In most cases, if you donate capital property you will be considered to have disposed of that property for proceeds equal to its fair market value. Generally, any capital gain or capital loss realized must be reported on your income tax return in the year in which the property is donated. To encourage gifting, a special tax rule provides for an inclusion rate of zero for capital gains arising from gifts of capital property that are qualifying securities. These securities generally include publicly traded shares and units of mutual fund trusts.

Under this rule, the capital gain realized on the disposition of such property will not be subject to tax, while the fair market value of the property donated can generally be claimed as a donation credit. This treatment is extended to any capital gain that is realized on the exchange of shares of the capital stock of a corporation for publicly traded securities which are in turn donated when certain conditions are met. As well, this rule applies to gifts of ecologically sensitive land. Note that if there is an advantage associated with the gift (i.e. partial consideration is received in some manner), then only a portion of the capital gain may be eligible for the inclusion rate of zero.

The 2015 federal budget proposed to extend this tax treatment to apply to gains realized on dispositions of private corporation shares and real estate made after 2016 where:

  • Cash proceeds are donated to a qualified donee within 30 days after the disposition, and
  • The private corporation shares or real estate are sold to a purchaser that is dealing at arm’s length with both the donor/vendor and the qualified donee to which cash proceeds are donated.

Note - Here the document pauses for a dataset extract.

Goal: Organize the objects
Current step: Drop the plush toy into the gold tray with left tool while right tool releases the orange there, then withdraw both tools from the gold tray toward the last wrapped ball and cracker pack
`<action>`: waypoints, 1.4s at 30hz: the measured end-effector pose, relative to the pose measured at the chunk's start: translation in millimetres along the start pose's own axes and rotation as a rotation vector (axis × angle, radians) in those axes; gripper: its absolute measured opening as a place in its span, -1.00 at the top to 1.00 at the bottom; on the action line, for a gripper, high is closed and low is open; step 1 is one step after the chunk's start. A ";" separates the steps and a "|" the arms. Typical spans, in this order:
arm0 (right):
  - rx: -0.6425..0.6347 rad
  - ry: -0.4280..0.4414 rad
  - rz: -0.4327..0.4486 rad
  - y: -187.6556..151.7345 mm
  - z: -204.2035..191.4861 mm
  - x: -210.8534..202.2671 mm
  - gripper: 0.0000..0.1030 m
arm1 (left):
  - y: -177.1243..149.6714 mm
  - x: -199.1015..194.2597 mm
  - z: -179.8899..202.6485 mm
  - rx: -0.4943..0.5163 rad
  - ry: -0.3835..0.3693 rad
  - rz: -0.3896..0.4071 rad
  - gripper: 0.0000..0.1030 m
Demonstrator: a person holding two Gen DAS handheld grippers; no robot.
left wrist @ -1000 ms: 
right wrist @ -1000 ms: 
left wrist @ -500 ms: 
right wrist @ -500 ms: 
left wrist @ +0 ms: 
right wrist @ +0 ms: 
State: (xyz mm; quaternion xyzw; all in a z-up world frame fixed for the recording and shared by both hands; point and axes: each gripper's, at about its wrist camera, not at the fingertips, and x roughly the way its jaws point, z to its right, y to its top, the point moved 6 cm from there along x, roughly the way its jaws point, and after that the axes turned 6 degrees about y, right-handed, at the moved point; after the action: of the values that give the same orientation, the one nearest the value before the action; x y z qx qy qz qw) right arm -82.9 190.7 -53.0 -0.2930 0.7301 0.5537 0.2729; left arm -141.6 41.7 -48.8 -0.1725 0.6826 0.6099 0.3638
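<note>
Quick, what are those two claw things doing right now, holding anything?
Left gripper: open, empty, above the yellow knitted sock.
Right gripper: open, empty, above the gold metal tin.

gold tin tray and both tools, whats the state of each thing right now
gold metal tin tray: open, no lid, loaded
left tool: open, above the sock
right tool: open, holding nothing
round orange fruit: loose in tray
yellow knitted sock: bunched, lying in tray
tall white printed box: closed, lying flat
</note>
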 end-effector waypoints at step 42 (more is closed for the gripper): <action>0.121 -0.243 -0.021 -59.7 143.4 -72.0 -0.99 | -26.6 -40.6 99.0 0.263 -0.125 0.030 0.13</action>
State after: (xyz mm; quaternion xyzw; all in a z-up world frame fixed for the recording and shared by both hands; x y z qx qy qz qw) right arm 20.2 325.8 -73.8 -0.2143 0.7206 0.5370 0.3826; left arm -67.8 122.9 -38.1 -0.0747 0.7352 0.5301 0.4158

Certain other conditions must be met within a five year period after the gift is made, otherwise the exemption will be reversed. These conditions include:

  • The donor (or a person not dealing at arm’s length with the donor) cannot directly or indirectly reacquire any property that had been sold,
  • The donor (or a person not dealing at arm’s length with the donor) cannot acquire shares substituted for shares that had been sold, or
  • The shares of a corporation that had been sold cannot be redeemed where the donor does not deal at arm’s length with the corporation at the time of the redemption.

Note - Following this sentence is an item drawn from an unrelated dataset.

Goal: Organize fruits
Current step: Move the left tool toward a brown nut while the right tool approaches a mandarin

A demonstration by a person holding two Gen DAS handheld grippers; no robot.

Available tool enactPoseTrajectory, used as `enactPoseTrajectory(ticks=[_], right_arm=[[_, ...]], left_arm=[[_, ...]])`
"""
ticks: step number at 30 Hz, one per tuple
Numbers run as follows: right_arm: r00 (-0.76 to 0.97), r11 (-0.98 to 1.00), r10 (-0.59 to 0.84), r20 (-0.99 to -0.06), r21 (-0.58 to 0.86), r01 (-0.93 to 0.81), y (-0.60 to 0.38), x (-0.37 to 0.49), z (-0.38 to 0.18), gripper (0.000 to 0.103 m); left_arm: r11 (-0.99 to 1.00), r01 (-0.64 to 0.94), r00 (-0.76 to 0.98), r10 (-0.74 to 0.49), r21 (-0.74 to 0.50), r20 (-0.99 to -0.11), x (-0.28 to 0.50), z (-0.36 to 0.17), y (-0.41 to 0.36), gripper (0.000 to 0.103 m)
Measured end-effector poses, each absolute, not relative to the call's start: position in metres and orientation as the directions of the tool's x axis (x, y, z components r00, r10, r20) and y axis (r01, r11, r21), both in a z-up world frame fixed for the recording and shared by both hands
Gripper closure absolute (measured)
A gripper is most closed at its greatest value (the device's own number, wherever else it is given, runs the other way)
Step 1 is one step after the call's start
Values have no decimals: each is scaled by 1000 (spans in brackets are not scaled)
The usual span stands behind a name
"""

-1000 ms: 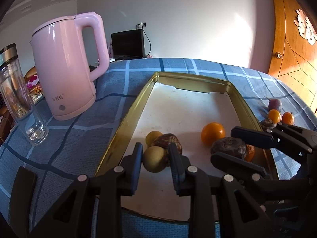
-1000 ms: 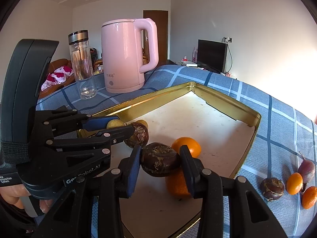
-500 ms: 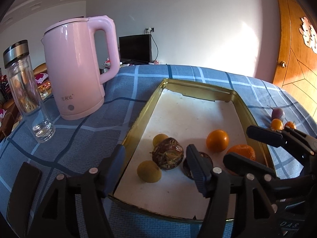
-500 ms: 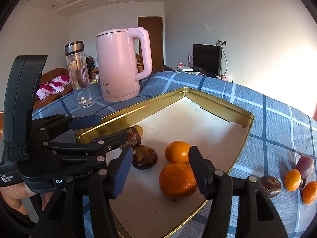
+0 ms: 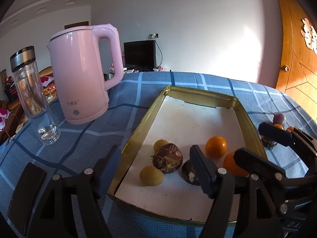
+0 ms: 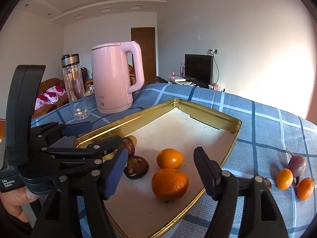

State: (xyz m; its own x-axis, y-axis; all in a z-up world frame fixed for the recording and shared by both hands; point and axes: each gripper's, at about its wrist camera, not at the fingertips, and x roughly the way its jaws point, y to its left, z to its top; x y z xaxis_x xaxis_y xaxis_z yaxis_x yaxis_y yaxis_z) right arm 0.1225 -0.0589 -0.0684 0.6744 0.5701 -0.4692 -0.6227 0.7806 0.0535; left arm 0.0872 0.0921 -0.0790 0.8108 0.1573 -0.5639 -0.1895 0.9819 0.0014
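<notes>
Farthest left on the blue checked tabletop (image 5: 79,142) stands a clear glass bottle (image 5: 32,101) with a steel cap, and just right of it a pink kettle (image 5: 83,73), upright, handle turned toward the tray.

The gold-rimmed tray (image 5: 136,136) lies to the right of the kettle, its floor white. At its near end sit the fruits I am sorting: a small yellow fruit (image 5: 151,175) nearest me, a second yellow one (image 5: 160,144) behind it, and between them a wrinkled brown fruit (image 5: 168,158) with a mottled, cracked skin. To the right lies a darker brown fruit (image 6: 136,166), flattish, then a round orange (image 6: 169,158) and a bigger, rougher orange (image 6: 170,184) close in front of it.

My left jaws (image 5: 156,170) hang low over the tray's near left corner, tipped downward and opening, nothing pressed between them; the yellow and brown fruits show in the gap, lying free on the tray. My right jaws (image 6: 160,172) are tilted down over the tray's near right part, also opening, with the two oranges in the gap and untouched. A hand (image 6: 15,200) grips the left tool's handle.

Beyond the tray's right rim, on the cloth, lie a brown fruit (image 6: 266,182) partly hidden, a small orange (image 6: 284,178), a reddish-purple fruit (image 6: 296,163) and another small orange (image 6: 305,188), close together.
</notes>
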Motion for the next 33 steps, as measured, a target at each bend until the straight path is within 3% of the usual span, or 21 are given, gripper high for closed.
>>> enactPoseTrajectory(ticks=[18, 24, 33], right_arm=[[766, 865, 469, -439, 53, -499, -137, 117, -48, 28], [835, 933, 344, -430, 58, -355, -199, 131, -41, 28], [874, 992, 123, -469, 69, -102, -283, 162, -49, 28]], left_arm=[[990, -139, 828, 138, 38, -544, 89, -39, 45, 27], [997, -55, 852, 79, 61, -518, 96, -20, -4, 16], [991, 80, 843, -8, 110, -538, 124, -29, -84, 15]])
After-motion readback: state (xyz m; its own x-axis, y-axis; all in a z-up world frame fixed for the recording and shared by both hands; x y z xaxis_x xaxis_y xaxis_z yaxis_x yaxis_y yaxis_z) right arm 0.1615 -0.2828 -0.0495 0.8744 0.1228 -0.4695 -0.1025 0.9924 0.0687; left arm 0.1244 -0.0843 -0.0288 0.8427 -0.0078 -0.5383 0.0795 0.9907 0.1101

Charitable bequests and estate donations

For many individuals, the largest charitable donation they will make is a gift under the terms of their will — often referred to as a charitable bequest. In the 2014 federal budget, the government announced changes for charitable bequests that will significantly impact donation planning on death. The changes impact existing wills, as well as donation planning going forward. For the remainder of this article, we will review the changes and key considerations to keep in mind if your goal is to leave a portion or all of your estate to charity.

Current rules

Gifts that qualify as a charitable bequest are currently deemed to be made by the deceased individual immediately before death. Such a gift can be claimed as a donation credit on the deceased individual’s final tax return or their return for the year immediately preceding the year of death. Note that a gift must meet the conditions of a charitable bequest as set out by the Canada Revenue Agency to be claimed as a donation credit. As well, where an individual names a charity as an RRSP, RRIF, TFSA or insurance policy beneficiary (referred to as “direct designation gifts”), the value of the plan will also be treated as a charitable bequest. Donation credits claimed in an individual’s final two taxation years are limited to the lesser of total charitable gifts made for the year, including charitable bequests, and 100% of the individual’s net income. The 75% net income restriction does not apply.

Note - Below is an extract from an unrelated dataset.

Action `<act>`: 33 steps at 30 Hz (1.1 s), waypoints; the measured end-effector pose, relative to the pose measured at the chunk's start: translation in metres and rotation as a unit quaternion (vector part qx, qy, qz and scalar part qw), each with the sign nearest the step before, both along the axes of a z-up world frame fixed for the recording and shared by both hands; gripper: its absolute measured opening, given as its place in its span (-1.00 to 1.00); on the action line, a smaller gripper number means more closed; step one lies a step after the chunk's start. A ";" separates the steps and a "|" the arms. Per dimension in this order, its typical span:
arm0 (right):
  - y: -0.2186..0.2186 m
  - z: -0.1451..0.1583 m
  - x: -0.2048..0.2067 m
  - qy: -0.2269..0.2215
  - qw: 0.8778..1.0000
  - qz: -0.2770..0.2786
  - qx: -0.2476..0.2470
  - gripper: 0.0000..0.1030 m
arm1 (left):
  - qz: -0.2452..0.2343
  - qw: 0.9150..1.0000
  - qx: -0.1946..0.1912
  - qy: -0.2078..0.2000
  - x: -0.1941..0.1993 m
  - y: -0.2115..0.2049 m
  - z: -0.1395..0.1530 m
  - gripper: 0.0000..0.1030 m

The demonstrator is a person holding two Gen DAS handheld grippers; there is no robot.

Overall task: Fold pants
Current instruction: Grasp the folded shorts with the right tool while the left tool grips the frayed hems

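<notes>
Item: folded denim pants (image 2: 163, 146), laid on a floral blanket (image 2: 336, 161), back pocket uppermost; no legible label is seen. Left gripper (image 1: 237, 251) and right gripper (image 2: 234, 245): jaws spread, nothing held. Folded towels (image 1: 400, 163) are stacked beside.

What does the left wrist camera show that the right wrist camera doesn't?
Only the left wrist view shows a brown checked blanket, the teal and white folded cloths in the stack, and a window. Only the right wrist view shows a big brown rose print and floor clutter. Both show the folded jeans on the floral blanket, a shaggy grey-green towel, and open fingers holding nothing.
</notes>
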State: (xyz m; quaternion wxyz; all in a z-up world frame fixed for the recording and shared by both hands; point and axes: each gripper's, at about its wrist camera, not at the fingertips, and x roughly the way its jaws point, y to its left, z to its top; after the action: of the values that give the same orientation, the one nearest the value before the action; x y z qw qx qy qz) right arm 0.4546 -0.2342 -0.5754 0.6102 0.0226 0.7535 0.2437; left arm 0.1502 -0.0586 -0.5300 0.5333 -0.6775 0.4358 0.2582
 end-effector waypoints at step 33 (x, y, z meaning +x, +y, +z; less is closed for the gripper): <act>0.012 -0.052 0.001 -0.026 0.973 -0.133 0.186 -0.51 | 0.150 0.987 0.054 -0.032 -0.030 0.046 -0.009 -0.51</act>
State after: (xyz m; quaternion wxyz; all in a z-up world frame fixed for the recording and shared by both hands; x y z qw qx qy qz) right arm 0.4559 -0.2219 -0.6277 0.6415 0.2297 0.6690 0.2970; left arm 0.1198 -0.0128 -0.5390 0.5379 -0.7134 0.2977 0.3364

In the case of a bequest made in a will, the actual funds need not be remitted to the charity immediately. For example, where a charity is named as a residual beneficiary of an estate that will carry on for several years, the value of that residual interest just after death (i.e. the discounted value of estate assets minus debts) can qualify as a bequest depending on the circumstances.

A gift that does not qualify as a charitable bequest may instead be available to be claimed as a donation credit by the estate under the general donation rules. This means the credit could be claimed by the estate in the year the gift is made or in the applicable carryforward period, and would be subject to the 75% of taxpayer net income rule.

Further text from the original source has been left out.